The organisation has written to the cabinet minister urging her to persuade her American counterparts to drop the “deeply damaging” hike that it says would see fees rise by at least 251%.
In the letter, signed by organisations from across the British industry, UK Music CEO Jamie Njoku-Goodwin highlights the potential impact of the proposed increase in fees by the US Department of Homeland Security for certain types of touring visa fees for non-US citizens.
Music industry leaders are also urging foreign secretary James Cleverly to join efforts to scrap the hike, which is also being fiercely opposed by the American music industry.
“America is one of the most important global markets for British musicians, and breaking into the States can be critical to a musician or band’s career – but this increase in visa fees risks making a US tour unaffordable for emerging acts,” says Njoku-Goodwin. “These deeply damaging proposals would be catastrophic, both for UK artists and for their American audiences who have a huge appetite for British music. These plans must be scrapped.
“We call on ministers to urgently raise this issue with their US counterparts and work with them to avoid an outcome that would be mutually detrimental”
“The UK and US have enjoyed decades of mutually beneficial musical exchange that have strengthened our special relationship and brought huge social, cultural and economic benefits. We should be making it easier for musicians to tour the States, not harder. We call on ministers to urgently raise this issue with their US counterparts and work with them to avoid an outcome that would be mutually detrimental to both our countries.”

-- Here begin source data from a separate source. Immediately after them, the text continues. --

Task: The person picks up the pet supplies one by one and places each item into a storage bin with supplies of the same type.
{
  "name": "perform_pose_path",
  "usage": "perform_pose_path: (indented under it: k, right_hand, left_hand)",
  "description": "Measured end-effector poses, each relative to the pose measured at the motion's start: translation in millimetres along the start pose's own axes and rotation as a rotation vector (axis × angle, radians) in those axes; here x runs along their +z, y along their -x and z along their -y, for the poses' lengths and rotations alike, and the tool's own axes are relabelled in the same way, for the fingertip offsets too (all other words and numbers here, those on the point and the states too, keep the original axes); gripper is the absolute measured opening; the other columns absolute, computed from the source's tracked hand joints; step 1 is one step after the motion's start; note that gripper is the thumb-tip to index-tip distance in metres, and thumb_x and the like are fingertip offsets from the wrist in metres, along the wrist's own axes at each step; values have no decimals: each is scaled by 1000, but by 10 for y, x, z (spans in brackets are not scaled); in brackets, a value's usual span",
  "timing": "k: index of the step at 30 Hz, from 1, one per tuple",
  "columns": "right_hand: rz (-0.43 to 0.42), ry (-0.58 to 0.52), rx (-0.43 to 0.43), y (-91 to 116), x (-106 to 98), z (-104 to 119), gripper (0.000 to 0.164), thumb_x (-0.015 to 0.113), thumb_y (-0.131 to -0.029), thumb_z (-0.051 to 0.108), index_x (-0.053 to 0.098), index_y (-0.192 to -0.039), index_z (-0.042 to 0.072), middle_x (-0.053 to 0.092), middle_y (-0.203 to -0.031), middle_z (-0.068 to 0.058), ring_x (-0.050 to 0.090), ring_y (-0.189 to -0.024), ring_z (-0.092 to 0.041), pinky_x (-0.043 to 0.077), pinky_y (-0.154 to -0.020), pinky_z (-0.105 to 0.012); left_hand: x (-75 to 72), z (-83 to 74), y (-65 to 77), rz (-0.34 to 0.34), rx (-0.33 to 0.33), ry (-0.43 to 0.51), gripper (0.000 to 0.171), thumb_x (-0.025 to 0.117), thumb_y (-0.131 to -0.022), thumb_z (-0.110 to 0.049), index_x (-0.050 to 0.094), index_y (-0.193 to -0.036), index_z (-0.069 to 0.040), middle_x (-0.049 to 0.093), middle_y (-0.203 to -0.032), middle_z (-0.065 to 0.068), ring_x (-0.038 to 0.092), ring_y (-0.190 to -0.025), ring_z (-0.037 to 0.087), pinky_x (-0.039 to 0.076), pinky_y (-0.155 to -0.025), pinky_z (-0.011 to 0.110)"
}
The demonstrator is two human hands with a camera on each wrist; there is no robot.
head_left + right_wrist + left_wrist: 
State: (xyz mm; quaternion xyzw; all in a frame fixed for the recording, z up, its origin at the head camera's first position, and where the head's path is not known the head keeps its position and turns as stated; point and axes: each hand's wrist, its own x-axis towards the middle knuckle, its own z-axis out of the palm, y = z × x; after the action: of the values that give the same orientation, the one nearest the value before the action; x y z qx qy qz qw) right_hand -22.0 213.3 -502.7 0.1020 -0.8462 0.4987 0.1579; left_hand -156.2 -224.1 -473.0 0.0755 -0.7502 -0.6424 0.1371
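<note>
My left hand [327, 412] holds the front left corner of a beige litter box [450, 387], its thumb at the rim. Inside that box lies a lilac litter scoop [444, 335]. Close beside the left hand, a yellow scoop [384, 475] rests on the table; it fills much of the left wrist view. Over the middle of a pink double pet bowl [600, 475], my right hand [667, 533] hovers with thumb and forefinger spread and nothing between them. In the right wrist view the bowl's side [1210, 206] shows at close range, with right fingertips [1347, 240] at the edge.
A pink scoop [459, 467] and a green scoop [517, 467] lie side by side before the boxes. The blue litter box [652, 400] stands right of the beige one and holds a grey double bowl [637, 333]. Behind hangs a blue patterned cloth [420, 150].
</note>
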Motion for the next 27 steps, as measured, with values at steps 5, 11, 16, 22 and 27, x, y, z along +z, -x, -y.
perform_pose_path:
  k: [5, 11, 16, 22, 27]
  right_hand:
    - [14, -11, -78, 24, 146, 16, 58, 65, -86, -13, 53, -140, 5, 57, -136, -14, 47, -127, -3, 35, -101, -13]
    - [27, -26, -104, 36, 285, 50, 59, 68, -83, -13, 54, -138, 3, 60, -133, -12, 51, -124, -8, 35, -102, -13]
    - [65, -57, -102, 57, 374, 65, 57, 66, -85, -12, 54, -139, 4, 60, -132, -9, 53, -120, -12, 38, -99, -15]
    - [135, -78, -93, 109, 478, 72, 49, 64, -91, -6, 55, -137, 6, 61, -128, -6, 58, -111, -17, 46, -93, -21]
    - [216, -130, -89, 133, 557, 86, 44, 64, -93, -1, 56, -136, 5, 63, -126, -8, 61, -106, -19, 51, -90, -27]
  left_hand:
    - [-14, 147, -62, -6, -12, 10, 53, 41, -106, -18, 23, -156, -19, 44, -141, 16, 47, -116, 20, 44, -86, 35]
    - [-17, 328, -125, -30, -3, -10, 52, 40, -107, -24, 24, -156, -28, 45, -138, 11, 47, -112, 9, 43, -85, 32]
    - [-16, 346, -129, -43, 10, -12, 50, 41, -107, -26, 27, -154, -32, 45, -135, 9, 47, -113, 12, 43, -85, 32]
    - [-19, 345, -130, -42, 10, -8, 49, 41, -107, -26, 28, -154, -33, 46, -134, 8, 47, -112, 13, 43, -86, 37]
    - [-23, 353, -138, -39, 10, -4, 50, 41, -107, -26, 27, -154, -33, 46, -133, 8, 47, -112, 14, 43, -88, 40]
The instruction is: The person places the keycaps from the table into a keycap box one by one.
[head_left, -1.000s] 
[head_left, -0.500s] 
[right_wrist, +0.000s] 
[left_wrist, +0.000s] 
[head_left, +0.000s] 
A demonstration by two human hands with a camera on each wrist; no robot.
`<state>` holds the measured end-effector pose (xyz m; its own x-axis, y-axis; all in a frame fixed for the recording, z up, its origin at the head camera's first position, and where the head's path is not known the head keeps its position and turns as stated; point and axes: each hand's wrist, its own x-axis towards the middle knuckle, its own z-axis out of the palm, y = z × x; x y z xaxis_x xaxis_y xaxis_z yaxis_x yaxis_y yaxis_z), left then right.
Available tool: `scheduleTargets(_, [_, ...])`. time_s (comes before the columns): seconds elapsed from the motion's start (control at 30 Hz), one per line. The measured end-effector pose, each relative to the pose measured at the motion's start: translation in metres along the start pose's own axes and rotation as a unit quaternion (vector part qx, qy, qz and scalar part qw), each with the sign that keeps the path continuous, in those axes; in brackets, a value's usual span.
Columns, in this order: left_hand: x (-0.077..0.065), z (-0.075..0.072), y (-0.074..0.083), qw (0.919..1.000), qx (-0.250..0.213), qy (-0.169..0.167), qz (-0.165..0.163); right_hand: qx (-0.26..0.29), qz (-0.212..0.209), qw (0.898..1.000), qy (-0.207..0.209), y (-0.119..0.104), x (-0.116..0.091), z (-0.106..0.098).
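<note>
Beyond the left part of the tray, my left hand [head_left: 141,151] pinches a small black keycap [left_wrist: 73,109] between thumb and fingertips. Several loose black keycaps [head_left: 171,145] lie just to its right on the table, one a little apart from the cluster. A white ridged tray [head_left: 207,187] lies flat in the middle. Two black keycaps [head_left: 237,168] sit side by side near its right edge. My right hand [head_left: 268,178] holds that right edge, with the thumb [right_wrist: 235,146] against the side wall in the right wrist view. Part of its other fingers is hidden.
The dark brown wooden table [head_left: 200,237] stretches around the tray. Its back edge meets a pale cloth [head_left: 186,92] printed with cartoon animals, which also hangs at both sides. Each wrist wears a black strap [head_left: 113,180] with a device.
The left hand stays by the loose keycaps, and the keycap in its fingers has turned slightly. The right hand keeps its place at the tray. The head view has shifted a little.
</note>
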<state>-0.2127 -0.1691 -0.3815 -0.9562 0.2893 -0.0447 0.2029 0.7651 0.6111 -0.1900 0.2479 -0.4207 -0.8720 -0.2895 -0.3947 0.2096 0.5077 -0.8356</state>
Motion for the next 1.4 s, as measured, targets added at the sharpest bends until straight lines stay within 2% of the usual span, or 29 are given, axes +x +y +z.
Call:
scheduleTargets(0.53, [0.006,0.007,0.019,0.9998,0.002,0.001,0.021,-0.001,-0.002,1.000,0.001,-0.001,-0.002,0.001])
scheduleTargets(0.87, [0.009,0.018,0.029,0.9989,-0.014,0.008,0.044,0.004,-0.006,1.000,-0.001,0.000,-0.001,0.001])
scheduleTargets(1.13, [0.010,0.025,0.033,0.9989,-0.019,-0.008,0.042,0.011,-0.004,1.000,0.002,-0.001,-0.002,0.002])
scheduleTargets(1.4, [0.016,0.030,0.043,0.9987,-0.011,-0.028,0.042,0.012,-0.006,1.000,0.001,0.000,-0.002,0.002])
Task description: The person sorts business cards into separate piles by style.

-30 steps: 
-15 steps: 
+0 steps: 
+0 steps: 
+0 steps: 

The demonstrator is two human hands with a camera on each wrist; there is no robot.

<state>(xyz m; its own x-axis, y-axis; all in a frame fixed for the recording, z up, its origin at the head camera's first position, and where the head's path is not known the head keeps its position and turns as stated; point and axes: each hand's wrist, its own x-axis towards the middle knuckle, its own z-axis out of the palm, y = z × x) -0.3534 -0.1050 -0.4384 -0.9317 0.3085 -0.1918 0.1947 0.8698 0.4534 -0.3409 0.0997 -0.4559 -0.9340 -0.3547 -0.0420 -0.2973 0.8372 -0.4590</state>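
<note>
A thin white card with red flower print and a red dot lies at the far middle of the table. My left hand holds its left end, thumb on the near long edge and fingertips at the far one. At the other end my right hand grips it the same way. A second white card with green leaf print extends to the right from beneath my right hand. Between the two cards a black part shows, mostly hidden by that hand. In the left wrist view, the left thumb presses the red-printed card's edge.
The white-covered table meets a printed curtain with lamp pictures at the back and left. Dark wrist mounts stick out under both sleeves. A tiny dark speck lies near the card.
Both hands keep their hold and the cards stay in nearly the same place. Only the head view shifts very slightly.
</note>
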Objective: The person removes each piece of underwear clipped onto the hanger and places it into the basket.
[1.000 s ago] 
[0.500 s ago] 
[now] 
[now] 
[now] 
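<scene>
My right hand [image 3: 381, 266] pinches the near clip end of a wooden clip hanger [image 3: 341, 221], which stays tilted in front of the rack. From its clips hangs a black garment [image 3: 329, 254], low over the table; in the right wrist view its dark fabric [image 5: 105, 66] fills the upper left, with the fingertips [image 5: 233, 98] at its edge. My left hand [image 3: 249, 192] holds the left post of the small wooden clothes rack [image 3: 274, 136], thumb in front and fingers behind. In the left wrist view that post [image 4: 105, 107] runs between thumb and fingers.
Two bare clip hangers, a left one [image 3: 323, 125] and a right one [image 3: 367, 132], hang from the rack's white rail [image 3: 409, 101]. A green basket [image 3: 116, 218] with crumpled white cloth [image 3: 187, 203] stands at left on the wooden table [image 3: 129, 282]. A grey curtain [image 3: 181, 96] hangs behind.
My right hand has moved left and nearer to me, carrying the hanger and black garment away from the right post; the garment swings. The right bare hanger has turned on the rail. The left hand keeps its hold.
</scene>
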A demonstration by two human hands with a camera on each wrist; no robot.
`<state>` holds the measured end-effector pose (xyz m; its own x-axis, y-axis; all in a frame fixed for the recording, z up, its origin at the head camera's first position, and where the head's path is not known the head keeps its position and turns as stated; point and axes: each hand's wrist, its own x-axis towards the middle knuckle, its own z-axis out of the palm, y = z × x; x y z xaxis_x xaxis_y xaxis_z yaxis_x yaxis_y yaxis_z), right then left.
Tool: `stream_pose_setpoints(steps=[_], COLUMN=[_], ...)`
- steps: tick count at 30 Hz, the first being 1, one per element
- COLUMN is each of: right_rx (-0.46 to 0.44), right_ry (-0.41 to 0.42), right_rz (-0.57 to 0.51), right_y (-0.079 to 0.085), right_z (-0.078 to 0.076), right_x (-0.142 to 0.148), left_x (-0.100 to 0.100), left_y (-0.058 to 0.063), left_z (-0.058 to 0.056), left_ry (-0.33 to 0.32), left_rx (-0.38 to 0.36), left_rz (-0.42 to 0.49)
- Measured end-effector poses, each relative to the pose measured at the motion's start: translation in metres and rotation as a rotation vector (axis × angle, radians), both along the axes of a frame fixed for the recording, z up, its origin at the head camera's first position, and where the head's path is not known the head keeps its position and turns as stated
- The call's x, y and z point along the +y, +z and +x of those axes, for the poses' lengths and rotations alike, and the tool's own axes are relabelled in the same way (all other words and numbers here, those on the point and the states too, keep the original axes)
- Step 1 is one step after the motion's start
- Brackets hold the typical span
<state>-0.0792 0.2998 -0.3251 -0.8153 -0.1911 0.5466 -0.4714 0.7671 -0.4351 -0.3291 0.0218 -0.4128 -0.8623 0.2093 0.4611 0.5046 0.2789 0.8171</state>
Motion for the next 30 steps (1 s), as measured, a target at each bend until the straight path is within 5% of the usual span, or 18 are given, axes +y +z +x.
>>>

In a survey by UK Music members, Music Managers Forum (MMF) and the Featured Artists Coalition (FAC), 70% of their members said the increased visa charges would mean they were no longer be able to tour the USA. Little Simz cancelled her US tour last year, even before the proposed price hikes were announced, citing the financial unviability for an independent artist.
According to the Musicians Union, 96% of their members surveyed said that increased fees will impact the feasibility of future touring, and 26% noted that they will now make a loss on their tours because of this.
Data from trade body LIVE shows that these proposals will put 50% of all UK tours in the USA under threat. The proposals mean that petition fees for the P visa – used for acts to perform temporarily in the US – will increase by 251% from $460 (£385) to $1,615 (£1352) and the O visa – used for a longer-term working visit – would climb by 260% from $460 (£385) to $1,655 (£1,375).
Also, the time for fast processing of applications is being increased from 15 calendar days to 15 working days, without a decrease in costs, for a service that already costs $2,500 (£2,080).